The bank’s net income jumped 52% to Rs 4,570 crore ($610 million) for the three months to September, beating the Rs 3,690 crore average estimate of 11 analysts surveyed by Bloomberg.

While its bad loan ratio fell slightly to 5.28%, from 5.44% at the end of June, SBI expects a further 200 billion rupees of loans to sour over the next six months as the pandemic continues to impacts borrowers.

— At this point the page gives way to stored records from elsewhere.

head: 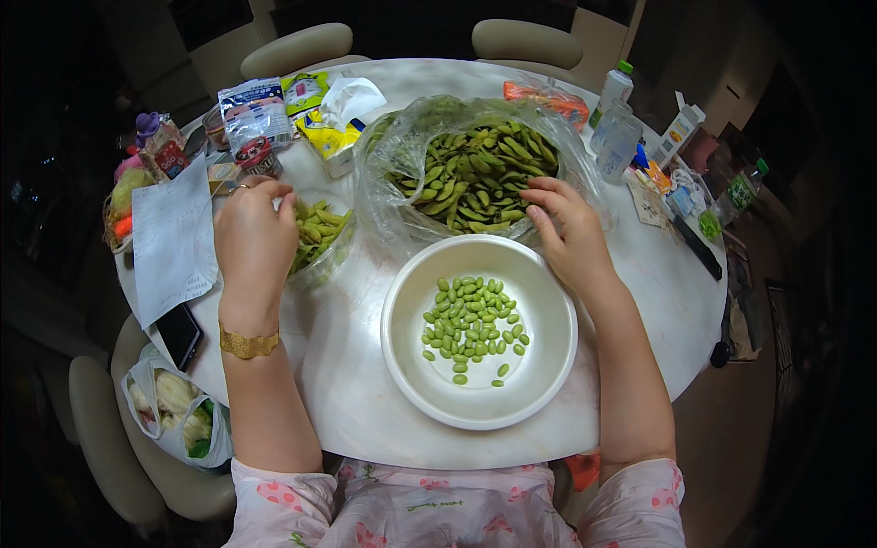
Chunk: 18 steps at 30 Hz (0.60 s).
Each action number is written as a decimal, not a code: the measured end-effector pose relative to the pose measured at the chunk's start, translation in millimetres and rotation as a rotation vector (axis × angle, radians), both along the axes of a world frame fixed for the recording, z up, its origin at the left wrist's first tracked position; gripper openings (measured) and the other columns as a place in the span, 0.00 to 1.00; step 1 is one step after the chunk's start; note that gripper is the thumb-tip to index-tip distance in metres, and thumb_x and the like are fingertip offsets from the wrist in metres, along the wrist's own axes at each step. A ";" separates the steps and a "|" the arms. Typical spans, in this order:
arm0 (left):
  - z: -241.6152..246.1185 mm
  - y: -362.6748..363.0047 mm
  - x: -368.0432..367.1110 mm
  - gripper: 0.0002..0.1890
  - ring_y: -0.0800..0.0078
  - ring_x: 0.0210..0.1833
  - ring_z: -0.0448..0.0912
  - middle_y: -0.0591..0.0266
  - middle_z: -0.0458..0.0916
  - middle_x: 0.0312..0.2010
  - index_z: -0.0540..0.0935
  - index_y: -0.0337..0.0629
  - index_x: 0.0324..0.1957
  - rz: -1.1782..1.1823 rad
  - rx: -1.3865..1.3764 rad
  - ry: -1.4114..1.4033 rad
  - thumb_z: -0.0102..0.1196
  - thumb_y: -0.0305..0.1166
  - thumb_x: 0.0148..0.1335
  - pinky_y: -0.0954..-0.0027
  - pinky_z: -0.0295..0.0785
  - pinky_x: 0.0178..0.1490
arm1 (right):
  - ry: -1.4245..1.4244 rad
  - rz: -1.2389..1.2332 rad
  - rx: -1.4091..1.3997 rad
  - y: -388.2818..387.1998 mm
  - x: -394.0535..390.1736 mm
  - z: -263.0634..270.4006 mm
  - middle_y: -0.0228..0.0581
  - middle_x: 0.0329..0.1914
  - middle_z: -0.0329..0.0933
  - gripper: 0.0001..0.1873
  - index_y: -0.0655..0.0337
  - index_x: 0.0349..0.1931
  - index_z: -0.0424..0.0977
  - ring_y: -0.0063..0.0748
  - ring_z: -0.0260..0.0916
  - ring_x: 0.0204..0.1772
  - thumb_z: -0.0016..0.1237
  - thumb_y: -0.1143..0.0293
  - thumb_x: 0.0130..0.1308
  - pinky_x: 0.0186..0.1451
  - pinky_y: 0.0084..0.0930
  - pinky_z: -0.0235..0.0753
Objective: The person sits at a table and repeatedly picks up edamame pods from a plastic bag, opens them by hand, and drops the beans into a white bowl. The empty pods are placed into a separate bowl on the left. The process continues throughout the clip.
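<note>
My left hand (257,229) hangs over the rim of a clear plastic container (322,270) holding green pods or shells (318,229). Its fingers are bent, and the wrist hides whether anything is between them. At the right side of a large clear plastic bag (380,198), my right hand (572,233) has its thumb and fingers apart, the tips beside the edamame pods (479,171). The bag's mouth is spread and the pods are heaped inside. Nearer to me, a round white basin (479,411) holds many loose shelled green beans (473,318).
A sheet of paper (171,240) and a dark phone (179,335) lie along the left edge. Snack packets (253,113) crowd the back left. Bottles (613,92), glass jars (619,151) and a box (675,133) line the right. A bag of vegetables (178,411) rests on a chair.
</note>
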State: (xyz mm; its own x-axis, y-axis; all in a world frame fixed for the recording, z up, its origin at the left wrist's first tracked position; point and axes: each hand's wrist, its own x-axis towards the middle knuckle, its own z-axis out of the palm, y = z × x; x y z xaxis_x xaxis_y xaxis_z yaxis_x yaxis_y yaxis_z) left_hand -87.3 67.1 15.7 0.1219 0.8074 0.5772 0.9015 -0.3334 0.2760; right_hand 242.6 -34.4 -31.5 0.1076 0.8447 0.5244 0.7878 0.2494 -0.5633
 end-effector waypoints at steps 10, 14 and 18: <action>-11.4 -18.5 44.1 0.04 0.57 0.38 0.82 0.58 0.85 0.38 0.85 0.39 0.33 -0.472 0.198 -0.134 0.63 0.27 0.55 0.58 0.74 0.43 | -0.234 -0.013 -0.037 22.3 -12.9 -1.9 0.38 0.72 0.65 0.18 0.60 0.57 0.76 0.41 0.57 0.75 0.39 0.62 0.76 0.72 0.45 0.48; -16.5 -43.0 67.7 0.05 0.60 0.39 0.81 0.61 0.85 0.39 0.85 0.42 0.35 -0.616 0.226 -0.072 0.63 0.25 0.55 0.61 0.72 0.42 | -0.203 -0.025 -0.064 26.2 -15.3 0.2 0.37 0.71 0.66 0.19 0.59 0.58 0.76 0.39 0.57 0.75 0.38 0.61 0.77 0.71 0.45 0.49; -18.7 -54.0 78.2 0.06 0.64 0.40 0.81 0.64 0.85 0.40 0.85 0.44 0.36 -0.716 0.196 -0.105 0.63 0.24 0.55 0.65 0.70 0.41 | -0.152 -0.024 0.009 20.1 -15.3 7.7 0.37 0.64 0.73 0.16 0.59 0.53 0.78 0.39 0.64 0.68 0.43 0.62 0.74 0.67 0.45 0.53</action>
State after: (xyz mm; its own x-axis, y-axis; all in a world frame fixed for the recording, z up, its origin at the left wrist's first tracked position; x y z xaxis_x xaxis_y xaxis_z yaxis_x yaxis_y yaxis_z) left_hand -9.0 13.1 -3.0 0.5151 0.4331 0.7397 0.4182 -0.8802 0.2241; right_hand 227.3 -14.2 -23.8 0.0465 0.8377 0.5441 0.8698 0.2338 -0.4344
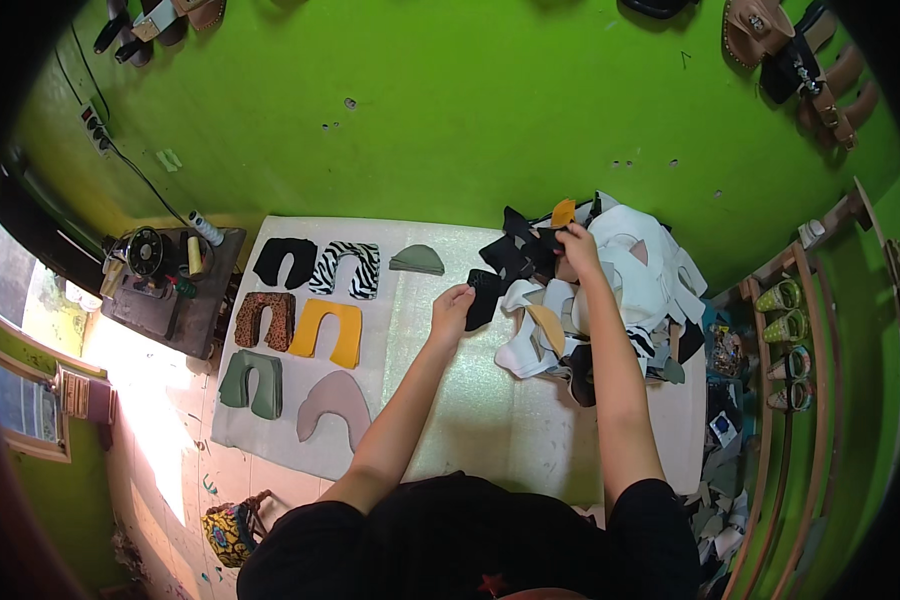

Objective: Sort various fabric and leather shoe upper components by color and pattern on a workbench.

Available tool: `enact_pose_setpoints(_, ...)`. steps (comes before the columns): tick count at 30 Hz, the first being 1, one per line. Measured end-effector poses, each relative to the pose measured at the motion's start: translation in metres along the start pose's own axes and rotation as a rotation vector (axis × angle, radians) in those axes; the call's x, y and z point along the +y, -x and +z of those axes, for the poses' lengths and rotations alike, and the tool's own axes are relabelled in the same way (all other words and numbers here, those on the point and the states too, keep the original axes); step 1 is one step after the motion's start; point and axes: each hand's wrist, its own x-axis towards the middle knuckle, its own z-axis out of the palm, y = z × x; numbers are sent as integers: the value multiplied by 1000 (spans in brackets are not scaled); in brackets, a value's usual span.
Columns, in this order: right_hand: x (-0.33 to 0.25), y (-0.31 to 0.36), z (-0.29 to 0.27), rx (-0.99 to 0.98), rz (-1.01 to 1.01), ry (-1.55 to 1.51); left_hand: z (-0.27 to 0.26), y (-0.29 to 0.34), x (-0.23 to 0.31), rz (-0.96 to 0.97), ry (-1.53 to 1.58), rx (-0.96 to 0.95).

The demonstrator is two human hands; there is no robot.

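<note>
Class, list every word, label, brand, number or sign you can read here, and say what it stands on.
No words, brands or numbers can be read.
Green wall: thin dark mark, too small to read.
Black shirt: red star shape, no readable lettering.
White-and-blue scrap at right: any print too small to read.

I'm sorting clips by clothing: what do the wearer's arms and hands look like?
The left hand and right hand wear no gloves, and the forearms are bare, with no watch or bracelet showing. The short black sleeves belong to a black shirt with a small red mark.
</note>
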Motion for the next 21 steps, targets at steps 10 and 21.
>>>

This would result in 600 billion rupees of problem loans, or 2.5% of its loan book, at the end of March 2021.

“Going forward we might see some kind of stress in small and medium enterprises, and in the agriculture sector,” Chairman Dinesh Khara said during a post-earnings call.

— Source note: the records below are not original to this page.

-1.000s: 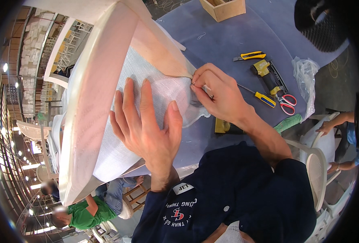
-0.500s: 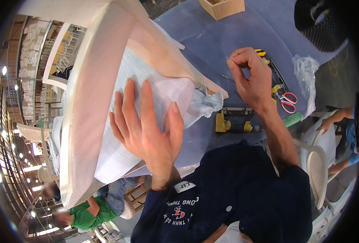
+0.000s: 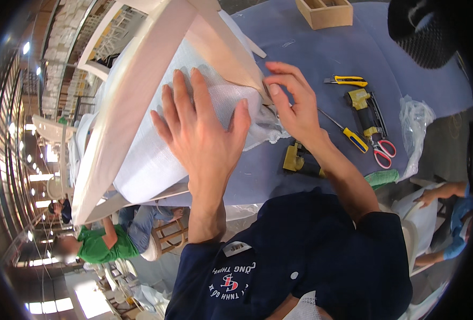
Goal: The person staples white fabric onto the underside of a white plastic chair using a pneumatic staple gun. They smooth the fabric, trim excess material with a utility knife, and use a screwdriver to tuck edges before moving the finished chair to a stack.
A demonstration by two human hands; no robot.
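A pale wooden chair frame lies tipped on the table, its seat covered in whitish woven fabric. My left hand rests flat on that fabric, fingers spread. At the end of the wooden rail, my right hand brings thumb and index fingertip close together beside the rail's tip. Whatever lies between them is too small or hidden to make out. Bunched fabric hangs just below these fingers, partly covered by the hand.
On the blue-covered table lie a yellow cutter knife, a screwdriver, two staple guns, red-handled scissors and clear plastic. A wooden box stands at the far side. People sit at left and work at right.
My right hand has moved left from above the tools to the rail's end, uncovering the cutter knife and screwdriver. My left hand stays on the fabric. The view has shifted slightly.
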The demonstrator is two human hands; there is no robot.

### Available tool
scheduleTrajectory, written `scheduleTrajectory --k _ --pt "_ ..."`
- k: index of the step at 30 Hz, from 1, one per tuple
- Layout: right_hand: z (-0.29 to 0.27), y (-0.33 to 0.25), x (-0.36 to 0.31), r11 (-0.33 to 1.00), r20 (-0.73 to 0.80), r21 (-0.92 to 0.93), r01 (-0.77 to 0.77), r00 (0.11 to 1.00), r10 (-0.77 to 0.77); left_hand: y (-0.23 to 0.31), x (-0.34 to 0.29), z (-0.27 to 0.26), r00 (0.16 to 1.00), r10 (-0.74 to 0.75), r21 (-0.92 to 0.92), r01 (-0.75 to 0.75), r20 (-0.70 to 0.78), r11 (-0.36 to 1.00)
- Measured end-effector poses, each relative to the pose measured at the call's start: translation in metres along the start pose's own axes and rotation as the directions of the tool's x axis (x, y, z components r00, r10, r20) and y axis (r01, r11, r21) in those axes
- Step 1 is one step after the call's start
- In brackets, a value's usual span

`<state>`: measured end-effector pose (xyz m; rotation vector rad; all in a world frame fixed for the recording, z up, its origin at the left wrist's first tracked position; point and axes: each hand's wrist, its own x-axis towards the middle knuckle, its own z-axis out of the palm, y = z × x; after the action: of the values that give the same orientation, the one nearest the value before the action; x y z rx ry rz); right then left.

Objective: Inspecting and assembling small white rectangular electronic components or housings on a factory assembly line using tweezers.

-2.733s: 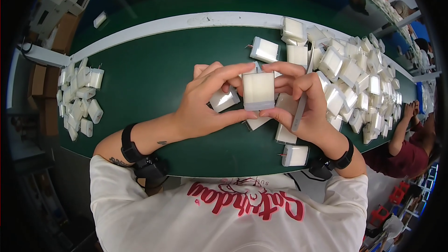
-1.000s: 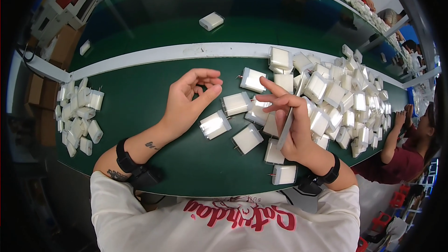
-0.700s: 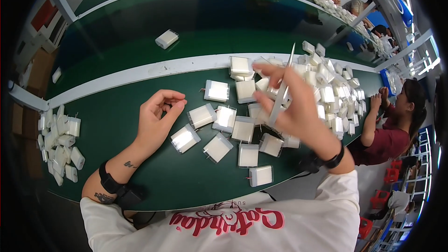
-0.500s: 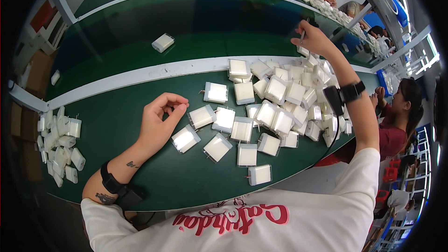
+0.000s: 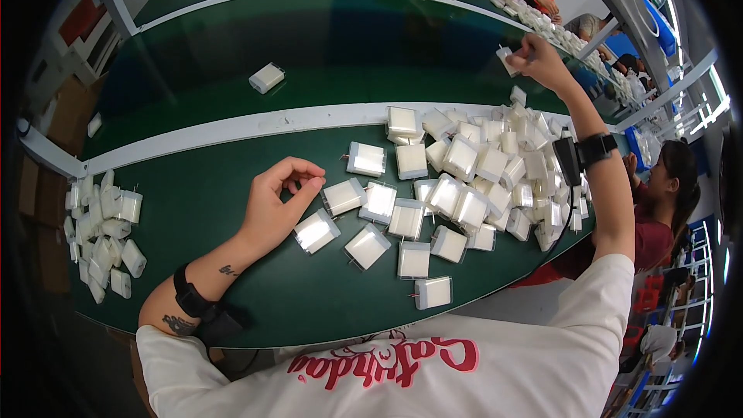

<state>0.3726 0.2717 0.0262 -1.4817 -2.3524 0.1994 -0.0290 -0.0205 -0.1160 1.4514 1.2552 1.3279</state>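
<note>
Currently, a white block [image 5: 507, 62] is showing between one and two o'clock in the view, beyond the white rail [image 5: 325, 117], and the right hand [image 5: 539, 59] is clamping its grip on it with thumb and fingers. Its long axis seems to be running from eleven to five o'clock, a thin pin or wire pointing toward eleven, though the fingers are hiding part of it. Whether it is touching the green strip [image 5: 364, 54] below, I cannot tell. If the pinch were loosening on the smooth sides, the block could be slipping or twisting, and its thin end could be bending against the strip. Toward three o'clock, a heap of similar blocks [image 5: 460, 156] is crowding the desk [image 5: 186, 217], and a brushing forearm [image 5: 609, 201] could be toppling some. Near nine, the left hand [image 5: 272, 197] is curling loosely, fingertips lying close, perhaps touching, nothing visible between them
</note>
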Motion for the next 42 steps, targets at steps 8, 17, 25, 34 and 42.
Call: scheduleTrajectory --k 8,17,25,34,42 --pt "0.079 -0.204 -0.155 0.151 0.371 0.928 -0.341 0.881 -0.293 0.023 -0.016 0.006 0.905 0.425 0.22 -0.411 -0.02 0.885" --pt "0.121 -0.232 -0.17 0.18 0.307 0.948 -0.264 0.91 -0.278 0.017 -0.021 0.007 0.853 0.521 0.26 -0.504 0.005 0.823" --pt "0.137 -0.221 -0.173 0.412 -0.231 0.756 0.508 0.797 -0.559 0.021 -0.022 0.011 0.91 0.412 0.17 -0.413 0.044 0.895" --pt "0.149 -0.213 -0.18 0.42 -0.263 0.737 0.529 0.797 -0.543 0.017 -0.021 0.012 0.903 0.42 0.156 -0.43 0.095 0.889" --pt "0.144 -0.216 -0.182 0.443 -0.226 0.749 0.493 0.818 -0.529 0.015 -0.023 0.008 0.947 0.278 0.046 -0.289 0.158 0.956"
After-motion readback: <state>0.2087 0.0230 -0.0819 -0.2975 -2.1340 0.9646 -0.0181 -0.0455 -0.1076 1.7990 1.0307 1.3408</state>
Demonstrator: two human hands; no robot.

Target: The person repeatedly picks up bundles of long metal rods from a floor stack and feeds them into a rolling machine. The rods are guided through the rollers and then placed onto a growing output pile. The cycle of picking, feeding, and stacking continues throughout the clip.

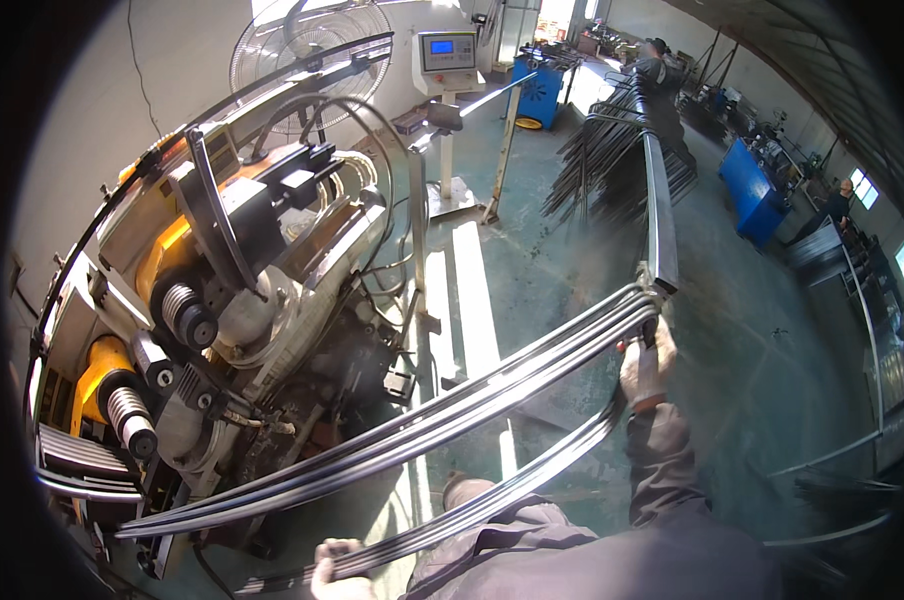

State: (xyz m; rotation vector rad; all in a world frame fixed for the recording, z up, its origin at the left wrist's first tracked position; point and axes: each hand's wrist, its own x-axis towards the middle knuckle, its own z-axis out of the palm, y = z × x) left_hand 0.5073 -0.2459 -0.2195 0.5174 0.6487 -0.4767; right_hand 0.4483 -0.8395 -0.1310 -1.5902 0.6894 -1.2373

Despite the expectations, SBI set aside Rs 10,120 crore in provisions this quarter, down from 125 billion rupees at the end of June and Rs 13,140 crore a year ago. Khara said the bank was adequately covered and “much ahead of the curve” on provisions.

Shares in SBI closed up 1.1% in Mumbai on Wednesday, beating a 0.9% rise in the broader Sensex index.

Lending crisis

Lenders in the world’s second-most populous country — like others globally — have been hit hard after a nationwide lockdown forced businesses to close, impacting demand for credit and borrowers’ ability to repay. Banks came into the year already weakened by a two-year-old shadow lending crisis and are now struggling with the worst bad loan ratios among major nations.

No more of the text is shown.